Instructions for the task: From the data below, return the exact lines starting at the line containing "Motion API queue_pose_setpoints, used" and ending at the line containing "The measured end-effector", both included, and nothing else.

Collected data entries:

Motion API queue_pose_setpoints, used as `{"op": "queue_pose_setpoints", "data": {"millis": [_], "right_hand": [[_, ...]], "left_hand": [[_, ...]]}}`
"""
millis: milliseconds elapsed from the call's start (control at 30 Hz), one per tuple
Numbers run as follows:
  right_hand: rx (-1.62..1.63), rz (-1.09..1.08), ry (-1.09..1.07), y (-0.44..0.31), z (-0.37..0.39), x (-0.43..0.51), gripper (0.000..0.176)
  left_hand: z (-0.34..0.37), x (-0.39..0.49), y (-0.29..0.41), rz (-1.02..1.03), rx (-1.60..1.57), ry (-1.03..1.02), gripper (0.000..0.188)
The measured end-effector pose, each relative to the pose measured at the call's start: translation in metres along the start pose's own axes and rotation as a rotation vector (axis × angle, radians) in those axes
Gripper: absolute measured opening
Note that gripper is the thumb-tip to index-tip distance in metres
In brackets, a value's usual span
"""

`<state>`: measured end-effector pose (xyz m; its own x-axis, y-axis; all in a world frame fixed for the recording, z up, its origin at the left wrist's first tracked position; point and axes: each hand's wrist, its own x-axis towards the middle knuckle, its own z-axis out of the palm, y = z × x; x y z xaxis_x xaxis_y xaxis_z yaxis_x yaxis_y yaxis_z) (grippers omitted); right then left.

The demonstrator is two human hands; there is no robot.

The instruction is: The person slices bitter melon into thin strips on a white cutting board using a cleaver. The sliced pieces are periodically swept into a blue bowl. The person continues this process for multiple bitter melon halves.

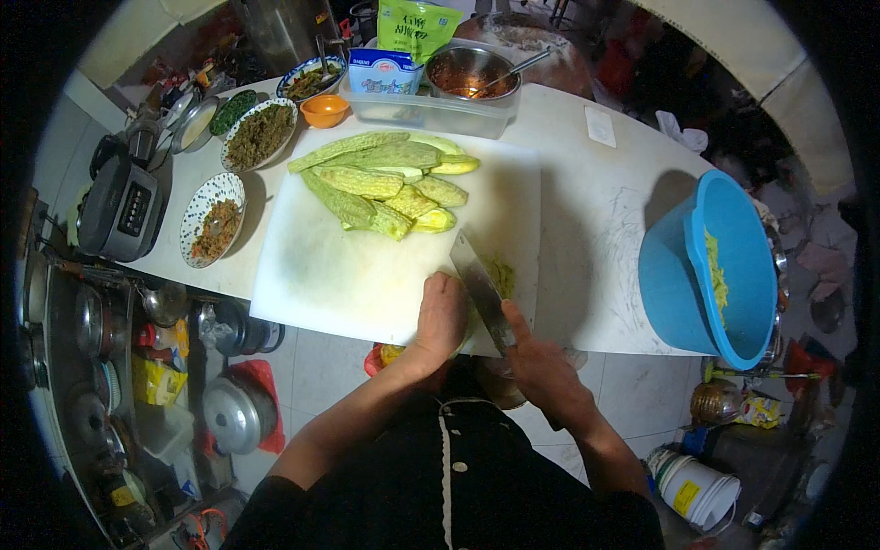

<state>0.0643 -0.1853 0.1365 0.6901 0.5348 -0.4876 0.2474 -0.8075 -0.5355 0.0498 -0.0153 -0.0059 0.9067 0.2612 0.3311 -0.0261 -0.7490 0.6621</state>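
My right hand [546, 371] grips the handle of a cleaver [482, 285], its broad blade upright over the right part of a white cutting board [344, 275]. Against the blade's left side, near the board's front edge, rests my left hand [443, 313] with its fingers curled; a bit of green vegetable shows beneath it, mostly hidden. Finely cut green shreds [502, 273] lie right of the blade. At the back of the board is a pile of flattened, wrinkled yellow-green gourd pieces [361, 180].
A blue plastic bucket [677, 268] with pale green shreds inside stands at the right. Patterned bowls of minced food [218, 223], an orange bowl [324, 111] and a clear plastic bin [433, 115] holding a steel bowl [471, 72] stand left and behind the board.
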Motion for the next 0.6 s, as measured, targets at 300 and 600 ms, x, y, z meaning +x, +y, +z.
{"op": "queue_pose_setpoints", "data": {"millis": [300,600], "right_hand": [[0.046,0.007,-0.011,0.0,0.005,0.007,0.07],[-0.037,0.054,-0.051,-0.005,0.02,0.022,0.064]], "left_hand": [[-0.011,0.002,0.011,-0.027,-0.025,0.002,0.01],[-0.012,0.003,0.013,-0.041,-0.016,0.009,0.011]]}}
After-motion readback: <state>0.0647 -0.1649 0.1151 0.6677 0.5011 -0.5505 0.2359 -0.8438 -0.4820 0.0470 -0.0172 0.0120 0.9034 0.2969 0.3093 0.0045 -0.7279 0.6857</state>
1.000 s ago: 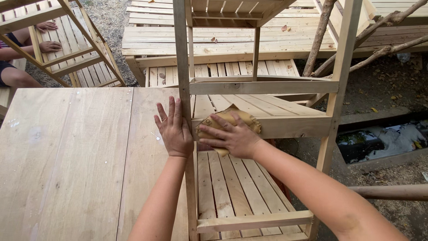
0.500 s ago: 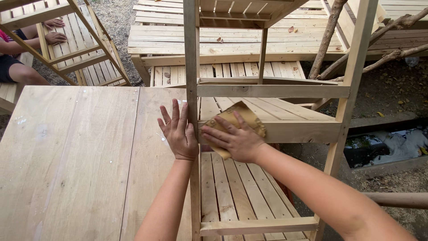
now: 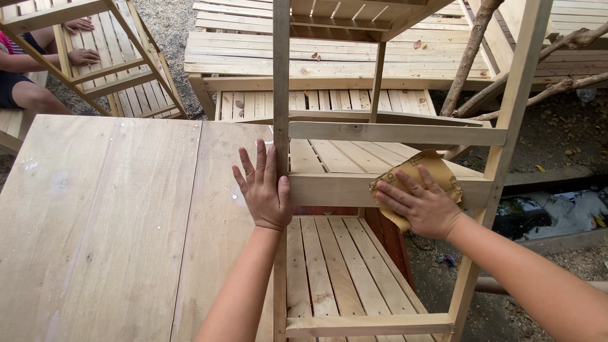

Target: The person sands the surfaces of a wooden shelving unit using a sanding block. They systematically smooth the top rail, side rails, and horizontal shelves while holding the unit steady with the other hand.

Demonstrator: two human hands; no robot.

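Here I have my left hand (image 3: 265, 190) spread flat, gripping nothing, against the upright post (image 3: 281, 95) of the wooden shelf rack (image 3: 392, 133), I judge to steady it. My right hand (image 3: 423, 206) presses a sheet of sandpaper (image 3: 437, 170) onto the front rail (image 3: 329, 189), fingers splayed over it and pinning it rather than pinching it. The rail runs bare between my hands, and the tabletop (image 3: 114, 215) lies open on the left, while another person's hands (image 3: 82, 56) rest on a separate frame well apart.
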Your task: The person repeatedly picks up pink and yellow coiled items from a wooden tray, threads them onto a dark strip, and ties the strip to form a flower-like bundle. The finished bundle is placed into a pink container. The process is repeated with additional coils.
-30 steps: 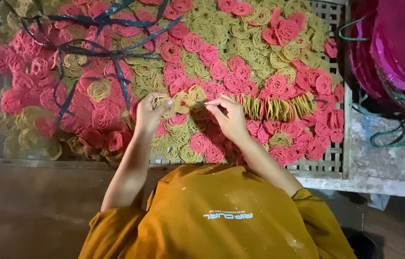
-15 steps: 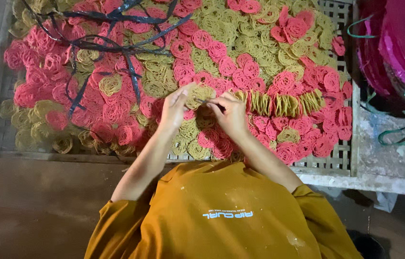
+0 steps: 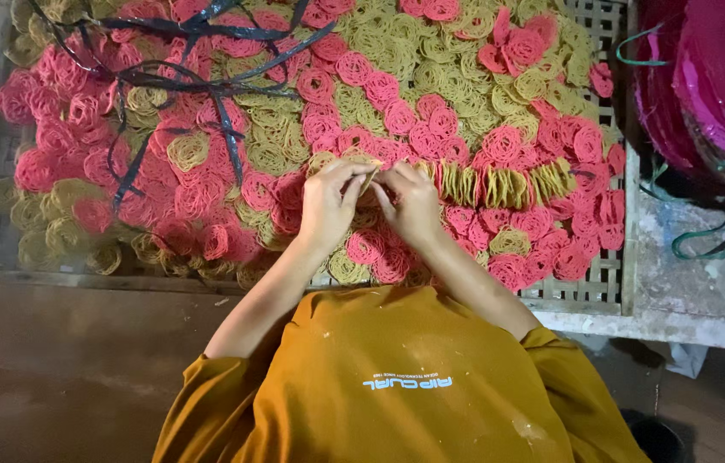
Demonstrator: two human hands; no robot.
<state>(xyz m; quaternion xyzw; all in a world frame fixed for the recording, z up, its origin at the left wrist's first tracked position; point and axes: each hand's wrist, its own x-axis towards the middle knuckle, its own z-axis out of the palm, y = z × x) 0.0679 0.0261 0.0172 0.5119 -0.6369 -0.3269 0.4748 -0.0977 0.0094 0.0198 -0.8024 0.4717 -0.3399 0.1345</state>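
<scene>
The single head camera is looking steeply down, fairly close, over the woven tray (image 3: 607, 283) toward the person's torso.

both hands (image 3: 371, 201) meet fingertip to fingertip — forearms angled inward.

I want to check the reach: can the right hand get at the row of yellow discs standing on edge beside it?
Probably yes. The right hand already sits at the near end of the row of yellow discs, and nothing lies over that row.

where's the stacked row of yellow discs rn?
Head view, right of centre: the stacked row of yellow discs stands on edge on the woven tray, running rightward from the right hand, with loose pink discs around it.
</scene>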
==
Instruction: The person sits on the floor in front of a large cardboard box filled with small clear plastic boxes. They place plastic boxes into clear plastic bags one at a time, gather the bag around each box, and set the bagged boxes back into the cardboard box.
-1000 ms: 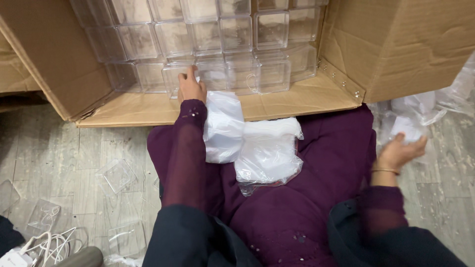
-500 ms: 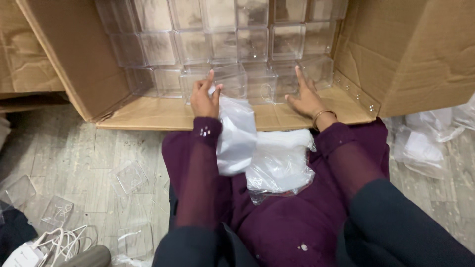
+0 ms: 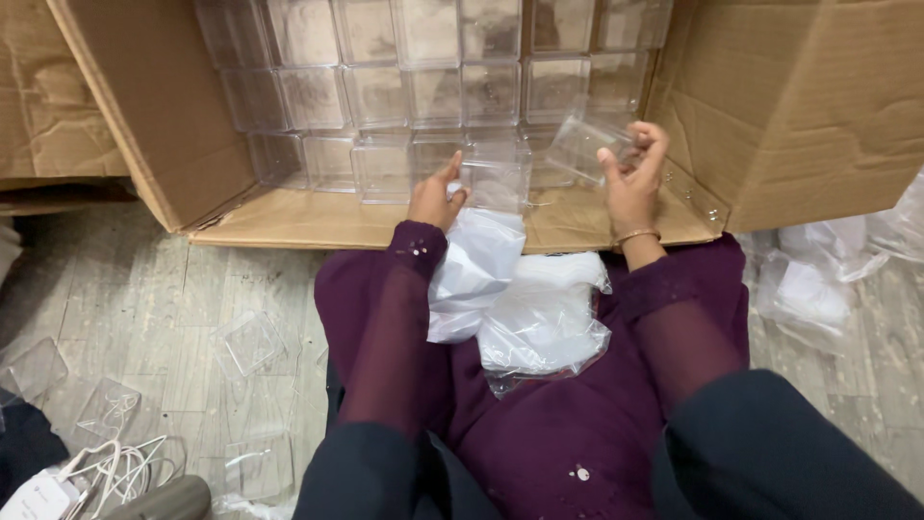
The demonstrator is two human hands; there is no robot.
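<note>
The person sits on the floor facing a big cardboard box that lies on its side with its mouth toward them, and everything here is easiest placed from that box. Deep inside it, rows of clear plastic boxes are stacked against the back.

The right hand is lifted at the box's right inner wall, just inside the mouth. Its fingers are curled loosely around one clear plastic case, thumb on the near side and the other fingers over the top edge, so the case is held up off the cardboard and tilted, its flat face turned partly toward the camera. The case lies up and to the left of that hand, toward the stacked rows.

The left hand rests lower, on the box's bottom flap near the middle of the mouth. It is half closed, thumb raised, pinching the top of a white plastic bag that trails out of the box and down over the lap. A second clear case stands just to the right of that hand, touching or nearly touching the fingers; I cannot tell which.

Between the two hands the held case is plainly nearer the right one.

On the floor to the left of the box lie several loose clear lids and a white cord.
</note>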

Output for this task:
Motion API queue_pose_setpoints, used as `{"op": "queue_pose_setpoints", "data": {"millis": [_], "right_hand": [[_, ...]], "left_hand": [[_, ...]]}}`
"""
millis: milliseconds elapsed from the call's start (control at 30 Hz), one per tuple
Numbers run as follows:
  right_hand: rx (-1.62..1.63), rz (-1.09..1.08), ry (-1.09..1.07), y (-0.44..0.31), z (-0.37..0.39), x (-0.43..0.51), gripper (0.000..0.176)
  left_hand: z (-0.34..0.37), x (-0.39..0.49), y (-0.29..0.41), rz (-1.02..1.03), rx (-1.60..1.57), ry (-1.03..1.02), gripper (0.000..0.188)
The measured end-effector pose, each relative to the pose measured at the call's start: translation in metres along the start pose's own axes and rotation as a rotation vector (axis × angle, radians) in those axes

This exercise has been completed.